公務員は雇用が安定しており住宅ローン審査は通りやすい反面、副業で収入を補う手段が限られています。金利上昇で返済額が増えたとき、対応できるのは「支出を削る」「繰り上げ返済する」「資産運用で増やす」の3択だけです。

だからこそ今のうちに、毎月の返済額+金利1%上昇後の返済額を試算し、「上がっても耐えられるか」を確認しておきましょう。余裕があるなら問題なし、ギリギリなら今から手を打つ必要があります。

よくある質問

Q. 5年ルール・125%ルールとは何?

A. 変動金利には「5年間は月返済額が変わらない(5年ルール)」「変更後の月返済額は旧返済額の125%を超えない(125%ルール)」という保護ルールがあります。ただし支払えなかった利息は後回しになるだけで消えるわけではありません。残債が増えるリスクがあります。

Q. 借り換えの手数料はどのくらいかかる?

A. 主な費用は「保証料・事務手数料(数万〜数十万円)」「登記費用(10〜15万円)」「印紙代」などです。合計30〜60万円程度が目安。借り換えで削減できる総利息がこれを上回るかどうかで判断してください。

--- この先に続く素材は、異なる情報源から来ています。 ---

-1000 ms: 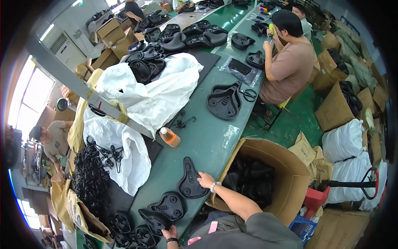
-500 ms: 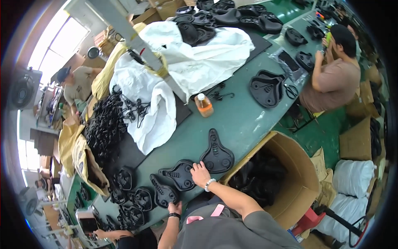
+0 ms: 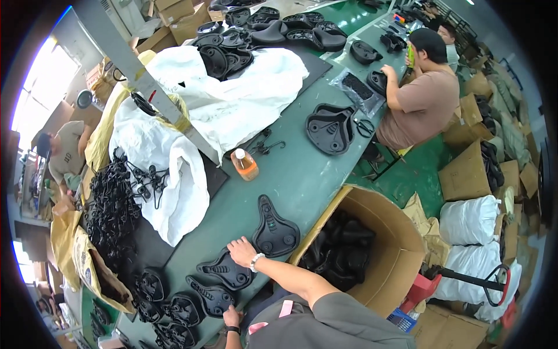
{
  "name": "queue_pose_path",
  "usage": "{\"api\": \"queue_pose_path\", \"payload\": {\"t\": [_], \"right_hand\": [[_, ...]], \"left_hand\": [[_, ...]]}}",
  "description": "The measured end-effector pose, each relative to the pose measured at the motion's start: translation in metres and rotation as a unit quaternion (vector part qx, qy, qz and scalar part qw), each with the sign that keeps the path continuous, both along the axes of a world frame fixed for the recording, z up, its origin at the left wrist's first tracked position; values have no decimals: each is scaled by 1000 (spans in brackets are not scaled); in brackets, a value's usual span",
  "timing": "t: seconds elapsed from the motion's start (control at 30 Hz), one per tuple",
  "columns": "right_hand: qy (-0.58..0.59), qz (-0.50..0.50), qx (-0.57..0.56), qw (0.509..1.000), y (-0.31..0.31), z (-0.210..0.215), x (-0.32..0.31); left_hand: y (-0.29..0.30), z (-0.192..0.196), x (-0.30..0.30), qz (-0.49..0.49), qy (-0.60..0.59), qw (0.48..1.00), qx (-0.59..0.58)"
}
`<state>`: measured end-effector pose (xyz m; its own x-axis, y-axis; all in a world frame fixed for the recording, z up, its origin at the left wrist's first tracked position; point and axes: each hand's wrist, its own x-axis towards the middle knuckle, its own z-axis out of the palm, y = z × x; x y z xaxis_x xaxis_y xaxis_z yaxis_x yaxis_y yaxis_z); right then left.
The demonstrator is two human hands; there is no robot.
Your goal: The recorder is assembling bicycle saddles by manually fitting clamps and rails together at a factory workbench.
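Observation:
Three black bicycle saddle shells lie along the near edge of the green table. My left hand [image 3: 232, 316] pinches the wide end of the nearest saddle shell [image 3: 204, 292], its thumb at the rim. My right hand [image 3: 243, 251] is over the middle saddle shell [image 3: 224, 270], fingers spread and reaching across its upper edge; the fingertips' exact contact is hard to make out. Just right of that hand, a third saddle shell [image 3: 274, 232] lies with its narrow nose pointing away from me. Several more black saddle parts [image 3: 183, 308] are clustered left of my left hand.
An open cardboard box [image 3: 395, 232] of black saddles stands at my right. On the table [image 3: 279, 168] are an orange-liquid bottle [image 3: 244, 164], white sacks [image 3: 244, 99], a heap of black metal pieces [image 3: 110, 209] and scissors [image 3: 365, 128]. A co-worker [image 3: 427, 96] sits beyond the box.
My view has turned, so the whole scene sits farther left. My right hand has shifted slightly leftward over the middle saddle shell. The left hand stays at the nearest shell. A co-worker's arm at lower left has left view.

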<state>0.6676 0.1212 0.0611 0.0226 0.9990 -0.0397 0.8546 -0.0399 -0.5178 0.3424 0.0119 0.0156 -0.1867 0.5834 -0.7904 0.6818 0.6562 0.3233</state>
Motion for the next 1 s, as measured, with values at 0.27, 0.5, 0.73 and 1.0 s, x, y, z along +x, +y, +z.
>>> {"api": "queue_pose_path", "payload": {"t": [0.27,0.5,0.73,1.0], "right_hand": [[-92,-9,-38,995,-38,13,29],[11,-306,53,951,-59,21,40],[-44,-378,5,925,-11,-6,20],[-63,-258,-15,964,-8,16,25]], "left_hand": [[79,74,94,-225,102,929,277],[94,62,98,-109,16,954,279],[122,60,34,-141,131,861,471],[153,44,14,-73,165,934,307]]}}
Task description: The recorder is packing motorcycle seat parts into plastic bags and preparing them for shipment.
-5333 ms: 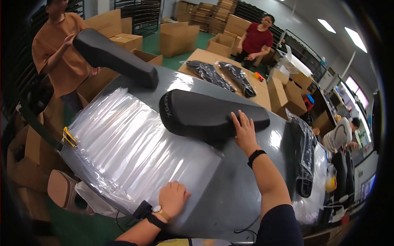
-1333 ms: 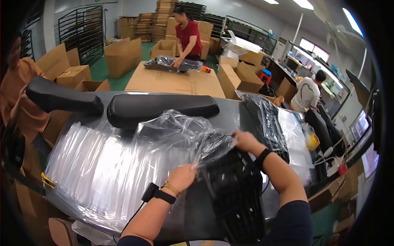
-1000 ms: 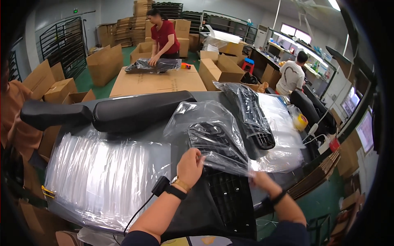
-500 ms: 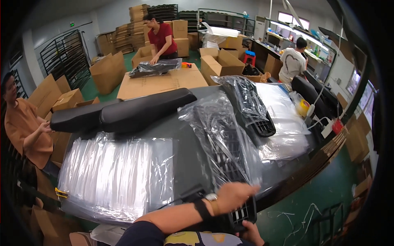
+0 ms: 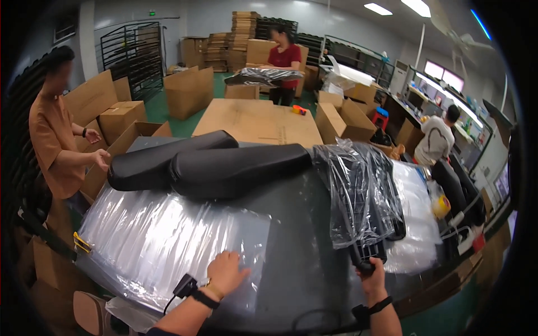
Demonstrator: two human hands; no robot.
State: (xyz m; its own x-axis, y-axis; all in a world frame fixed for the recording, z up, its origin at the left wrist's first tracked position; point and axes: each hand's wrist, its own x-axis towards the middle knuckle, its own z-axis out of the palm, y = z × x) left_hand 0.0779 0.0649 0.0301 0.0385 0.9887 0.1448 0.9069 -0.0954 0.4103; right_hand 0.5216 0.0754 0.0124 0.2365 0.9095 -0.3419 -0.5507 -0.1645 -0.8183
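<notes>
My right hand (image 5: pixel 372 277) is closed around the near, bare end of a long black seat (image 5: pixel 357 210), which lies with its ribbed underside up. A loose clear plastic bag covers the rest of it. Another bagged black seat (image 5: pixel 397 215) lies against its right side, partly hidden. My left hand (image 5: pixel 226 273), thumb apart from the fingers and holding nothing, is over the right part of a stack of clear plastic bags (image 5: pixel 162 235). Two unbagged black seats (image 5: pixel 238 168) lie across the far left of the dark table (image 5: pixel 297 241).
A yellow cutter (image 5: pixel 82 242) lies at the table's left edge. More clear bags (image 5: pixel 417 207) and a yellow tape roll (image 5: pixel 441 206) are on the right. A person in orange (image 5: pixel 53 140) stands left; one in red (image 5: pixel 284 59) holds a bagged item behind a cardboard-topped surface (image 5: pixel 252 120).
The bagged seat has moved away from me, beside the other one. My left hand has left it for the bag stack. The person in red has lifted a bagged item; the person in orange released a seat.
</notes>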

Q. 変動金利が2%を超えたら固定に切り替えるべき?

A. 絶対的な正解はありませんが、変動2%超えのシナリオでは固定との差が縮まり、借り換えのメリットが出やすくなります。金利シナリオを複数持ち、適用金利が1.5%を超えた時点で借り換えシミュレーションを再確認する習慣を持つとよいです。